*Task statement*
Retype, word for word, every line from the one holding "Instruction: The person" through the one holding "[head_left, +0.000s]" in the entries below, both included, and only those lines.

*Saved entries*
++++++

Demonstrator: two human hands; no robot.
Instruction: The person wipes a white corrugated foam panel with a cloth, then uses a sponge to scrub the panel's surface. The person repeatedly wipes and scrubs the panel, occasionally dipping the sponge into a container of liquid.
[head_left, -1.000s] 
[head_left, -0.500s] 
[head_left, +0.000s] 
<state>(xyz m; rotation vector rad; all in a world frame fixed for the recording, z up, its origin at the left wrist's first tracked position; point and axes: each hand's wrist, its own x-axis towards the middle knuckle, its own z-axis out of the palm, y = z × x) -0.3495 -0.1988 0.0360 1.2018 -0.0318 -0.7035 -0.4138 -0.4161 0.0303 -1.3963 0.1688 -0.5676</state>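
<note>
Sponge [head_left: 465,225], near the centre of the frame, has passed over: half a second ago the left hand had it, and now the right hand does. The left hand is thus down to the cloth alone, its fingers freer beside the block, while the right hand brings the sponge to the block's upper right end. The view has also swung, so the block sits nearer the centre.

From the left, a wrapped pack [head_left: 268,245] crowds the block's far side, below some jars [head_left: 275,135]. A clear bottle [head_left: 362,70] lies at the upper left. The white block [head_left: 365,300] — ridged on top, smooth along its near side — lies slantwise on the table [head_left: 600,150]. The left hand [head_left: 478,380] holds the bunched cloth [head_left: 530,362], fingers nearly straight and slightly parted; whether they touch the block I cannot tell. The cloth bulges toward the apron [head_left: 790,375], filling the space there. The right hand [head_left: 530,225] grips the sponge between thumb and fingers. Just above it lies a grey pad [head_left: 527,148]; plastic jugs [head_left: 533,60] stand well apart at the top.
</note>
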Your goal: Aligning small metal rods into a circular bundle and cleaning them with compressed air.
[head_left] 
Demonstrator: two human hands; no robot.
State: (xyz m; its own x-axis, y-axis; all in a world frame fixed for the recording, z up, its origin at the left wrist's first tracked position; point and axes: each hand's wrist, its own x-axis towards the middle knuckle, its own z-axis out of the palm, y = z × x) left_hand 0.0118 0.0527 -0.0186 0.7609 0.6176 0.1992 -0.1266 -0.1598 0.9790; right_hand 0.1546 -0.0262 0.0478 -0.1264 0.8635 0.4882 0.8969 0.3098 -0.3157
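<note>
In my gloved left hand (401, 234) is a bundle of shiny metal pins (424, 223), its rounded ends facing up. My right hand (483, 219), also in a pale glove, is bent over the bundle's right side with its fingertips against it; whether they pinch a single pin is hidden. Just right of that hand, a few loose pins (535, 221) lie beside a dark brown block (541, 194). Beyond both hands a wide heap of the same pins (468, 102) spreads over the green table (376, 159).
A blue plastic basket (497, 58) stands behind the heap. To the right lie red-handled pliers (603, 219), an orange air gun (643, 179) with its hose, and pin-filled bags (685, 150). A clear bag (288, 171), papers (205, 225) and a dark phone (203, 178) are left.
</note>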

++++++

*Solution to the problem*
Instruction: The person wipes a white corrugated foam panel with a cloth, then uses a sponge to scrub the panel's surface. The person repeatedly wipes and scrubs the panel, occasionally dipping the sponge into a container of liquid.
[head_left, -1.000s] 
[head_left, -0.500s] 
[head_left, +0.000s] 

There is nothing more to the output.